Now I prefer watching on television such fine actors as David Suchet (Poirot), Jeremy Brett and Benedict Cumberbatch (Holmes), Geraldine McEwan (Miss Marple), John Thaw (Inspector Morse), John Hannah (John Rebus), Peter Falk (Columbo). 

The British bias is not accidental. American detective fiction was initially all atmosphere and wisecracks and later all action and lacking in complexity.  In both cases, the mystery-solvers were often mysterious themselves; either unidimensional and brooding (not always succeeding in suggesting depth) or conventional and with personal issues. 

The British had more women solving crimes. Prime Suspect made its debut in the 90s. It was produced by a woman (Sally Head), written by a woman (Lynda La Plante) and starred a woman (Helen Mirren). 

Television has further widened the gap between the American detective and their counterpart from Britain. 

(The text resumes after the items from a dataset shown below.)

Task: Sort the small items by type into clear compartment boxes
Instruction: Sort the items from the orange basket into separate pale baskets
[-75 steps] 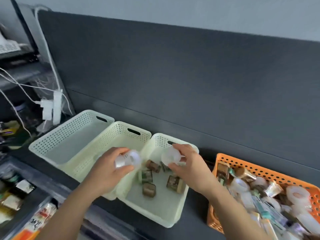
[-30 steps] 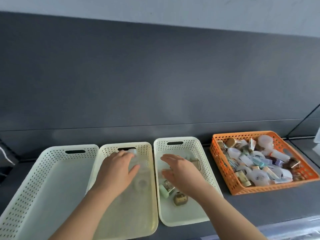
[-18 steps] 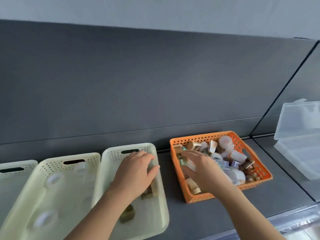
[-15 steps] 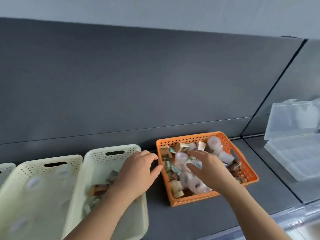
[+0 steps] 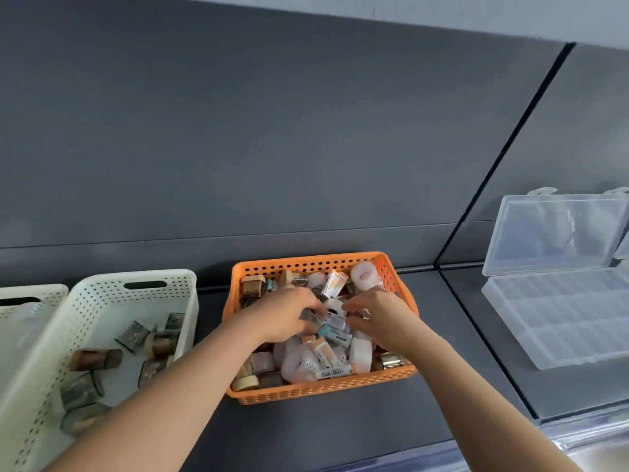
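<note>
An orange basket in the middle of the dark shelf holds a heap of mixed small items: white rolls, small labelled tubes and gold-capped bottles. Both my hands are down in this heap. My left hand has its fingers bent over the small tubes at the centre, fingertips hidden among them. My right hand faces it, finger and thumb slightly apart beside a white roll. The clear compartment box lies open at the right, its lid propped against the wall.
A cream perforated basket left of the orange one holds several brown and gold bottles. Another cream basket shows at the far left edge. A dark wall panel rises behind, and the shelf's front edge runs along the bottom right.
The view has swung right, away from the cream baskets. My left hand has moved from the cream basket into the orange basket, meeting my right hand over the heap.
</note>
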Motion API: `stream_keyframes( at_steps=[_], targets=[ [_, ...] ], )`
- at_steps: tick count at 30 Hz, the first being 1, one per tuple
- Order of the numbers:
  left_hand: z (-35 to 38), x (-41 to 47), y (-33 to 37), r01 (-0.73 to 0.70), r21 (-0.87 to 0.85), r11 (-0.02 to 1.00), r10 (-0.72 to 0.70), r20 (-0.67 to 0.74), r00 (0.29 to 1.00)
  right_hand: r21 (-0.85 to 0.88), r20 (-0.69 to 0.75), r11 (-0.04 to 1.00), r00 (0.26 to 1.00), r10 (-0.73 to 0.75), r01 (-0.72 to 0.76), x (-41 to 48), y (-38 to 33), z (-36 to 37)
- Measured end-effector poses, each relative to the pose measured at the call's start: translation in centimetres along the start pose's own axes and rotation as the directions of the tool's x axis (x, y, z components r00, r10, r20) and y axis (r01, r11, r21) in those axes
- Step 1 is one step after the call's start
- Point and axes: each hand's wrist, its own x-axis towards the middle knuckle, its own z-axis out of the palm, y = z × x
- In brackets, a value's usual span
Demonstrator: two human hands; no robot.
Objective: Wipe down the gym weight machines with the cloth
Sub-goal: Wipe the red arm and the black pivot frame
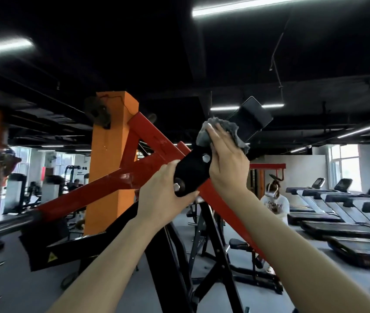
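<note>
**Wiping of a weight machine [134,175], red arms crossing at centre.** The grey cloth [236,134] is pressed by the right hand [227,163] against the upper end of a black plate [193,170], just below a black pad [255,119]. The fingers [215,136] are laid straight and together on the cloth; the thumb is hidden. The lower end of the plate, which is fixed by 2 bolts, is clamped by the left hand [163,190], with fingers and thumb curled round its edges.

**Progress.** The task is judged to be under way and not near its end. Only this 1 joint is being covered. Whether the red arms, the chrome bar [3,227] at near left or the black frame below have been wiped cannot be told, since no dust or streaks are resolved. Further machines at far left and a row of treadmills [337,199] at right are judged to remain.

**Writing.** A yellow triangular sticker [52,257] is carried on the black frame at near left; its symbol is not legible. Lettering beside the orange pillar [111,154] and the print on the shirt of a person [274,204] at far right are too blurred to be read. No brand is made out.
</note>
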Motion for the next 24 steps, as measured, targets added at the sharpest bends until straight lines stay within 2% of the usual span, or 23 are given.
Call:
stream_keyframes(
  at_steps=[4, 7, 11, 16, 18, 20, 22, 24],
  targets=[
    [-0.9, -0.5, 0.1, 0.021, -0.079, 0.997, -0.02, 0.012, 1.0, 0.096, 0.079, 0.994, 0.995, -0.062, 0.055, -2.9, -2.5, 0.7],
    [-0.9, -1.5, -0.9, 0.028, -0.083, 0.996, -0.027, 0.015, 1.0, 0.056, 0.119, 0.988, 0.982, -0.147, 0.141, -4.5, -3.1, 1.8],
    [-0.6, -3.0, -2.4, 0.041, -0.051, 0.998, -0.041, 0.018, 0.999, 0.036, 0.251, 0.918, 0.886, -0.39, 0.394, -7.3, -3.1, 2.5],
    [-0.9, -3.6, -3.1, 0.039, -0.025, 0.999, -0.038, 0.031, 0.999, -0.069, 0.381, 0.795, 0.752, -0.537, 0.602, -4.7, 0.2, 0.5],
    [-0.9, -3.8, -3.1, 0.03, -0.015, 0.999, -0.029, 0.02, 0.999, -0.141, 0.364, 0.805, 0.786, -0.5, 0.577, -5.0, 0.0, 0.6],
    [-0.9, -4.0, -3.3, 0.027, -0.01, 1.0, -0.027, 0.017, 0.999, -0.164, 0.304, 0.872, 0.864, -0.401, 0.462, -6.6, -1.4, 1.5],
    [-1.0, -4.4, -3.7, 0.034, -0.003, 0.999, -0.034, 0.027, 0.999, -0.115, 0.225, 0.945, 0.935, -0.275, 0.306, -8.6, -2.9, 2.6],
    [-1.0, -4.6, -4.0, 0.033, -0.002, 0.999, -0.033, 0.031, 0.999, -0.068, 0.171, 0.977, 0.967, -0.188, 0.202, -10.1, -4.1, 3.2]
  ],
)
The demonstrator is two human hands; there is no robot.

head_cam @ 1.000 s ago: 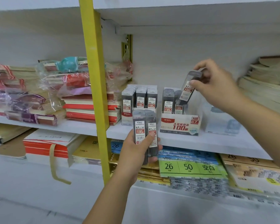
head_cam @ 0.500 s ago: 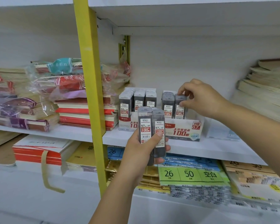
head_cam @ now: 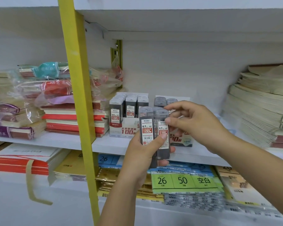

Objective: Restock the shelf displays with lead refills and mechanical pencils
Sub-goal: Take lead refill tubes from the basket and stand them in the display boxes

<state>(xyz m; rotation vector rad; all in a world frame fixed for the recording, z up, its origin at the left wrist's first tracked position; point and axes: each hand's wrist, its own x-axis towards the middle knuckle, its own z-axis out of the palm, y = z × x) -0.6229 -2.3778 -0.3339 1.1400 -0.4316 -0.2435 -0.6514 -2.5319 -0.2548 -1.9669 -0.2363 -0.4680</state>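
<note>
1. Left hand [head_cam: 143, 154] closed around a small stack of lead refill cases [head_cam: 154, 132], held upright with the 0.7 labels facing the camera, thumb pressed across the fronts; likely kept that way so the size can be read and one case peeled off at a time.
2. Right hand [head_cam: 194, 123] partly open, thumb and forefinger pinching the upper edge of the case nearest it; whether already gripping or only touching cannot be told. Judged as the start of drawing one case off the stack.
3. Count in the left hand: two label fronts plain, the top of a third between and behind them; more behind cannot be told.
4. Just beyond the right hand, on the shelf [head_cam: 104, 145]: the 0.7 display box [head_cam: 180, 141], mostly hidden by both hands, with a few cases standing at its back left and room apparently left toward the right, hence the likely destination.
5. Beyond the left hand: the 0.5 display box [head_cam: 126, 128], three rows wide and looking full, so no refill seemingly needed there.
6. No mechanical pencils visible anywhere.
</note>
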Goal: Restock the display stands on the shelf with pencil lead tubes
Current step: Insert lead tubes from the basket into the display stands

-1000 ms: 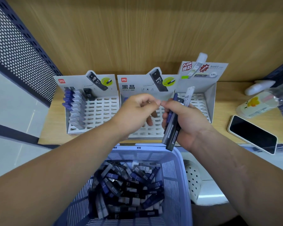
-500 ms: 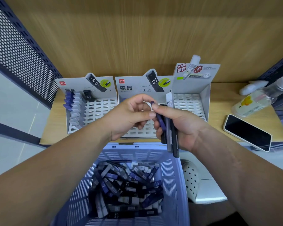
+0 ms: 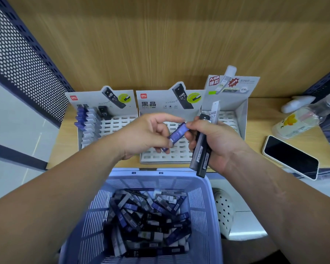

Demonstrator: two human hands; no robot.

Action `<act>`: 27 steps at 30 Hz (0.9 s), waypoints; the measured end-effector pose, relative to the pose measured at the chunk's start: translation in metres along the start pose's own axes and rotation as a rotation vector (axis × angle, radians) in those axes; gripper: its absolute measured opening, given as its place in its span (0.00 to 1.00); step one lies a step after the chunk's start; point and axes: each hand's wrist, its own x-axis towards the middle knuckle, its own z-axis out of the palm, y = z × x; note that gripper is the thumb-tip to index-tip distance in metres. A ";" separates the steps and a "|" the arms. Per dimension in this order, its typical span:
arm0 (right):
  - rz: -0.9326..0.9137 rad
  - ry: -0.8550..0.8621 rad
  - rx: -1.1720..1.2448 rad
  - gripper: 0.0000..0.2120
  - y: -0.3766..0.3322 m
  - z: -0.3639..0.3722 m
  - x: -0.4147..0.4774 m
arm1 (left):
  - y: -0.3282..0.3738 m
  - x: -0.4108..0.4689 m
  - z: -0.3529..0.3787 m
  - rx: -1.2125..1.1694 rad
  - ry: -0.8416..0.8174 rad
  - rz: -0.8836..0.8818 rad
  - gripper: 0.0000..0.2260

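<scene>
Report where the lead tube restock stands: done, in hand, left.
Done: the left stand holds one column of purple tubes and a black tube. In hand: the left hand pinches a purple tube; the right hand grips a bundle of dark tubes. Left: the visible slots of the middle stand and right stand are empty, and the basket holds many loose tubes.

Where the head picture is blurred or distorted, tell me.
Head view: the wooden back wall is streaked, the purple tube between the left hand and right hand is soft, the bottle at right is smeared; wide-angle stretch splays the mesh panel.
</scene>
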 end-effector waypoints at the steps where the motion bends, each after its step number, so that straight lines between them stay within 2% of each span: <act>1: -0.008 -0.002 -0.010 0.11 0.001 0.001 0.000 | 0.001 0.000 0.003 0.040 -0.032 -0.003 0.26; 3: -0.020 -0.001 -0.024 0.11 0.002 0.002 0.000 | 0.002 0.000 0.010 0.082 -0.028 0.014 0.24; 6: -0.023 0.002 -0.026 0.11 0.002 0.003 0.001 | 0.002 0.001 0.016 0.074 0.096 0.072 0.17; 9: -0.021 0.013 -0.016 0.10 0.002 0.003 0.001 | 0.004 0.002 0.019 0.097 0.199 0.121 0.15; 13: -0.061 0.060 -0.019 0.10 0.001 0.003 0.002 | 0.007 -0.002 0.026 0.422 0.350 0.278 0.14; 15: -0.070 0.072 -0.031 0.10 0.001 0.002 0.002 | 0.008 -0.003 0.027 0.635 0.362 0.377 0.13; 17: -0.074 0.064 -0.033 0.10 0.002 0.002 0.002 | 0.008 -0.003 0.026 0.724 0.364 0.412 0.13; 20: -0.066 0.016 -0.044 0.12 0.001 0.002 -0.001 | 0.004 -0.002 0.025 0.698 0.361 0.394 0.16; 22: -0.056 -0.018 -0.068 0.13 0.001 0.003 -0.003 | 0.001 -0.002 0.022 0.579 0.329 0.325 0.19; 25: -0.046 -0.011 -0.063 0.13 0.002 0.005 -0.003 | -0.003 0.003 0.007 0.378 0.355 0.196 0.13; 27: -0.042 0.006 -0.051 0.13 0.002 0.004 -0.002 | -0.009 0.004 -0.010 0.370 0.427 0.123 0.09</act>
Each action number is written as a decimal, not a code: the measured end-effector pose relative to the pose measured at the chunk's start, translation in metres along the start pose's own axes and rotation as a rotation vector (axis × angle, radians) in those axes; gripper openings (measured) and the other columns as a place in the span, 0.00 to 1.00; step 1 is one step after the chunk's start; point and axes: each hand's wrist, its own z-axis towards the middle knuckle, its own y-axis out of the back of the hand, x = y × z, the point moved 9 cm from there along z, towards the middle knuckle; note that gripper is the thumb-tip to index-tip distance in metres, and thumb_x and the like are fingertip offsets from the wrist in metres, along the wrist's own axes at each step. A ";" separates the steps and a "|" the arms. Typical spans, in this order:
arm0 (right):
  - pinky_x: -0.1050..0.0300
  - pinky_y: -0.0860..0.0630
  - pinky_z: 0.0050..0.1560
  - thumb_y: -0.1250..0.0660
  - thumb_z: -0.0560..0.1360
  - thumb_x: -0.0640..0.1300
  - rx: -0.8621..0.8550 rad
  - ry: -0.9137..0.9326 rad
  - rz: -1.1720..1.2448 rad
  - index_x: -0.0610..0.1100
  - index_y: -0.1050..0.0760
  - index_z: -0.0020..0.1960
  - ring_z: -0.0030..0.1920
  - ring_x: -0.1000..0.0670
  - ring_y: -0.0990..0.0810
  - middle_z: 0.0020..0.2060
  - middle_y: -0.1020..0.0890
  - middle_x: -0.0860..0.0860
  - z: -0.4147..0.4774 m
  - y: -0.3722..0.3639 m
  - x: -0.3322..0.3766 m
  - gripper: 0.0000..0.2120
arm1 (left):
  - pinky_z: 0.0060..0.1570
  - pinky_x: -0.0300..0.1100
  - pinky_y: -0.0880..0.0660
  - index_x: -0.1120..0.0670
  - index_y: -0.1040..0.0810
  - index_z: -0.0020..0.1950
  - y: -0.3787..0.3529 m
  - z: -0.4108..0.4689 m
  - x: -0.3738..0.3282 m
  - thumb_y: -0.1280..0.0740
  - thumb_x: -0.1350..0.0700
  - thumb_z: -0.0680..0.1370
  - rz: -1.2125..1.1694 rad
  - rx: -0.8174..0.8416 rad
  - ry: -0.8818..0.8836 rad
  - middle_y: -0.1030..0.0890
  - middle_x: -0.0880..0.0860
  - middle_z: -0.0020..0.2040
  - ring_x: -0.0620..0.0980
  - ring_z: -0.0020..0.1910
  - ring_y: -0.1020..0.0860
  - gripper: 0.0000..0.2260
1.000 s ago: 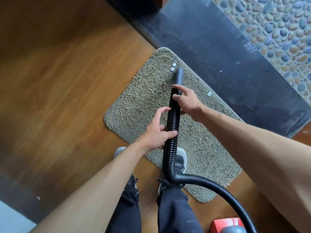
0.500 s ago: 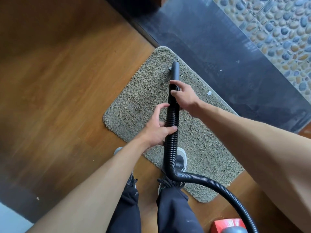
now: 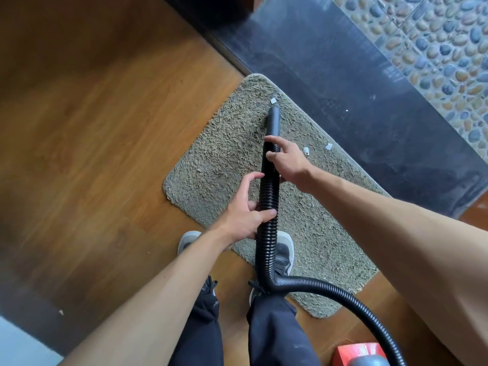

We watch two different people when a book becomes a TV serial. First, the character, the detective, who is fictional, has their own idiosyncrasies that might be either endearing or irritating. This person has been created by the writer. Then there is the actor, interpreting the character, bringing their own understanding to it, an existing person adding another layer to a non-existing one. 

Bad characters can sometimes be rescued by good actors and vice versa. But when both the character and the actor are brilliant in their own right, we get something close to perfection. 

Such a one is Vera, another series written by a woman, Ann Cleeves, and starring Brenda Blethyn, the finest detective on television. Blethyn portrays Vera Stanhope, the no-nonsense, middle-aged, hat-wearing, jalopy-driving, sharp-tongued but compassionate detective who lives alone. She drives through bleak, stark regions of northern England which are both attractive in a desolate sort of way, and depressing. 

It’s all in her eyes – the intelligence, the empathy, the mischief, the humour, the nuances of meaning, the hurt and occasional confusion. A glance reveals either the world-weary Vera or the little girl hidden under the layers of clothing and police experiences. 

P.D. James, who wrote some of the finest in the genre, said a detective story is not about murder, but the restoration of order. Perhaps that is why it is so popular – we breathe a sigh of relief when after the physical and psychological mayhem, order is restored, god’s in his heaven and all’s right with the world. 

Episodes of Vera don’t stop with the revelation of the murderer, but continues just that bit longer to show Vera restoring some order to a disrupted  life or two. 

You might imagine that with so many detectives having solved so many crimes since Edgar Allan Poe’s Auguste Dupin made his entry in 1841, we would know all the tricks by now. Yet, Vera often amazes us with the resolution –  combining surprise and inevitability like the best of them do.